• **Assignment**: Tell how many lines in the data below hold the string "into"; give nothing but the number.
(Listed entries)
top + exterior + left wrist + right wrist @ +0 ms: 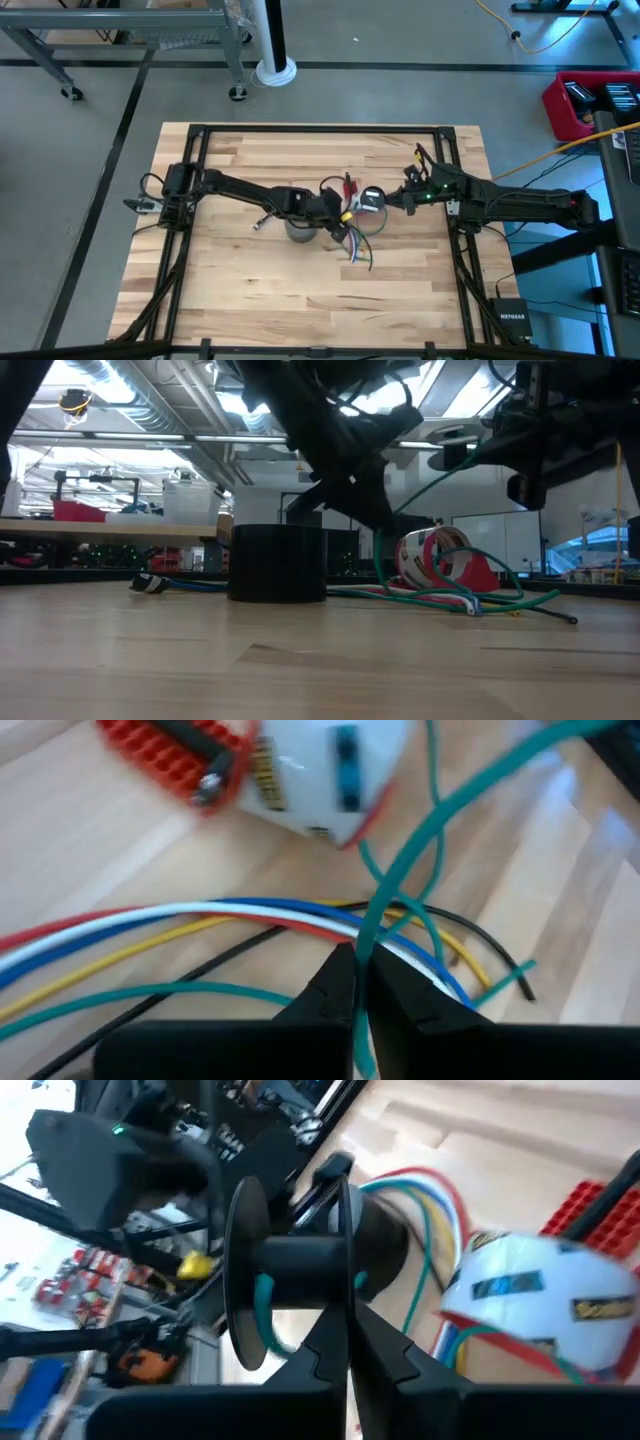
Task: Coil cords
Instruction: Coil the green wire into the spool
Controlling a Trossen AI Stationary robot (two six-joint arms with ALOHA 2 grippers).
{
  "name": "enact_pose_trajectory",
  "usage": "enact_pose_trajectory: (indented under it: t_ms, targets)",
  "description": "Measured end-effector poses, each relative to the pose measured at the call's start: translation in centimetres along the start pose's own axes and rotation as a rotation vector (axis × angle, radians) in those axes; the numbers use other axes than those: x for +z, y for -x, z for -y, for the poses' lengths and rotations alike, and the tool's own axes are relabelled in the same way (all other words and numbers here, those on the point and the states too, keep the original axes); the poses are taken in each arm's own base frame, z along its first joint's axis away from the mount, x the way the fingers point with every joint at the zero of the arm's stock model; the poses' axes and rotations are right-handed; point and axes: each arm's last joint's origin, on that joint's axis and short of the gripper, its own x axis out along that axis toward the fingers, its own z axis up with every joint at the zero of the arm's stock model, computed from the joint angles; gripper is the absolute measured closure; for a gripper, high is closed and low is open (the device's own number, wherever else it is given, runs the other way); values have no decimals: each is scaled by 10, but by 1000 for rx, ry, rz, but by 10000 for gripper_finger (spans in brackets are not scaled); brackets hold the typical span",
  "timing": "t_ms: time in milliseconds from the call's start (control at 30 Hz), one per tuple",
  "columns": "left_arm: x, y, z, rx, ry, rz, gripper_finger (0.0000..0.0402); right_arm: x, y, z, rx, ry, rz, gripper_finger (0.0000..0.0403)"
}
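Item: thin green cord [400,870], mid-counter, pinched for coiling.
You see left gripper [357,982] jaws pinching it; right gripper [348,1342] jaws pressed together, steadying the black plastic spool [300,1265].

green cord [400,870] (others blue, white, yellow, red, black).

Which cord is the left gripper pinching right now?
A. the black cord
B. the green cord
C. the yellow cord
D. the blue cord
B: in the left wrist view the left gripper is shut on the green cord, which rises from between its fingertips, while the yellow, blue, white, red and black cords lie on the table past them.
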Motion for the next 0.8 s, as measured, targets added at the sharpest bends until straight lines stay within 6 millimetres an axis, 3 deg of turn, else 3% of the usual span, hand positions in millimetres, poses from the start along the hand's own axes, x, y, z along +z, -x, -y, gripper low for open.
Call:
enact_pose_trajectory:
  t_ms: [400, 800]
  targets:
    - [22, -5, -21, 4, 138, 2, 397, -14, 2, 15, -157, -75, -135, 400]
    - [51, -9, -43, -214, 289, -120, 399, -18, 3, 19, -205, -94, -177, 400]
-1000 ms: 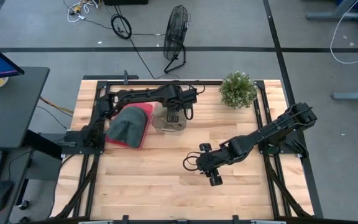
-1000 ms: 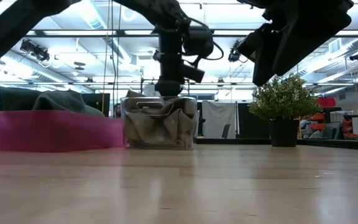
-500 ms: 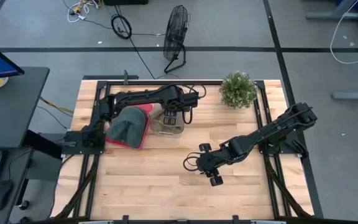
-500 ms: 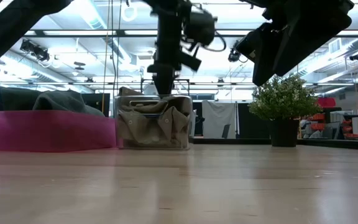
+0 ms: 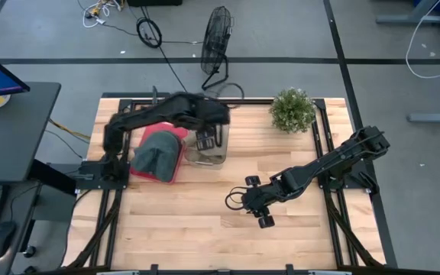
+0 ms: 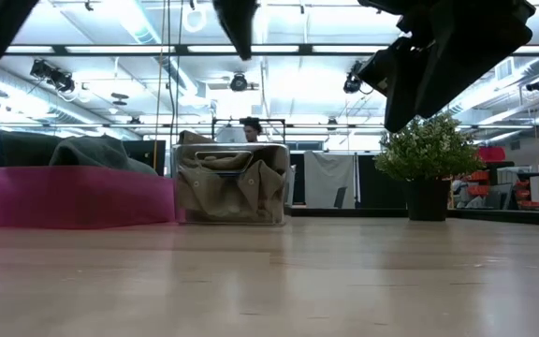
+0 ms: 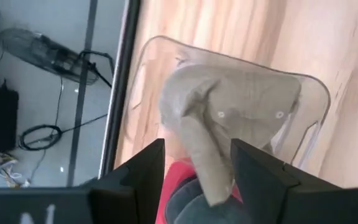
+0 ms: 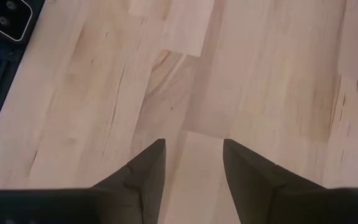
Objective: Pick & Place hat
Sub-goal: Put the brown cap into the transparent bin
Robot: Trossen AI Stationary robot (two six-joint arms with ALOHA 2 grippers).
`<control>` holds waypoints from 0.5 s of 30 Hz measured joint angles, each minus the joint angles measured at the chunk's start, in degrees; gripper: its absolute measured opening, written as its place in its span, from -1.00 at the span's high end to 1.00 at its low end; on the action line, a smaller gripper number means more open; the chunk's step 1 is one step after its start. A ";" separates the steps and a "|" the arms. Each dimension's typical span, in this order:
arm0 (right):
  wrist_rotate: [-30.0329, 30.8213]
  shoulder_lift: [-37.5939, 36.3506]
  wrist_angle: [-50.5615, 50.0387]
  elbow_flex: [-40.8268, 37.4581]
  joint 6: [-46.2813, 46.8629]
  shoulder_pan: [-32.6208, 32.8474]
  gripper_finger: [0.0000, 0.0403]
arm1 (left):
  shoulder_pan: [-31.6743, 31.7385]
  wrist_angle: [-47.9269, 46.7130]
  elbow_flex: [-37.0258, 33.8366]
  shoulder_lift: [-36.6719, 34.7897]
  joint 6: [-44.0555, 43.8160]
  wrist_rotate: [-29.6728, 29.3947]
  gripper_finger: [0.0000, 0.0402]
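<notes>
A tan hat (image 7: pixel 229 118) lies crumpled inside a clear container (image 5: pixel 207 153) at the table's far middle, and it shows in the low view (image 6: pixel 232 183) too. A grey hat (image 5: pixel 153 153) lies in a pink tray (image 5: pixel 179 136) just left of the container. My left gripper (image 7: pixel 197 146) is open and empty, raised above the container (image 6: pixel 237 23). My right gripper (image 8: pixel 194 143) is open and empty, above bare table right of the middle (image 5: pixel 237 200).
A potted plant (image 5: pixel 292 109) stands at the far right of the table. The near half of the wooden table (image 5: pixel 189 229) is bare wood. Black frame rails (image 5: pixel 334 221) run along the left and right edges.
My left gripper has risen from inside the clear container to well above it. The tan hat stays in the container. The container has slid a little toward the table's left, against the pink tray.
</notes>
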 joint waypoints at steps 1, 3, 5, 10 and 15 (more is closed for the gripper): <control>-0.01 0.00 -0.01 0.00 0.00 0.00 0.19 | 0.32 -0.18 -0.71 -1.44 -1.09 0.02 0.07; 0.00 0.00 -0.17 0.01 0.00 0.00 0.19 | 0.56 0.31 -3.06 -4.31 -2.75 -0.09 0.07; 0.00 0.00 -0.24 0.01 -0.14 -0.01 0.19 | 0.93 1.14 -6.60 -7.42 -4.33 -0.16 0.07; 0.00 0.00 -0.22 0.02 -0.24 -0.01 0.19 | 2.15 6.28 -22.31 -13.95 -9.35 -2.99 0.11; 0.01 0.00 -0.19 0.00 -0.39 0.00 0.19 | 4.74 18.61 -39.64 -18.26 -10.26 -6.62 0.16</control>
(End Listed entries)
• **Written reply**: 2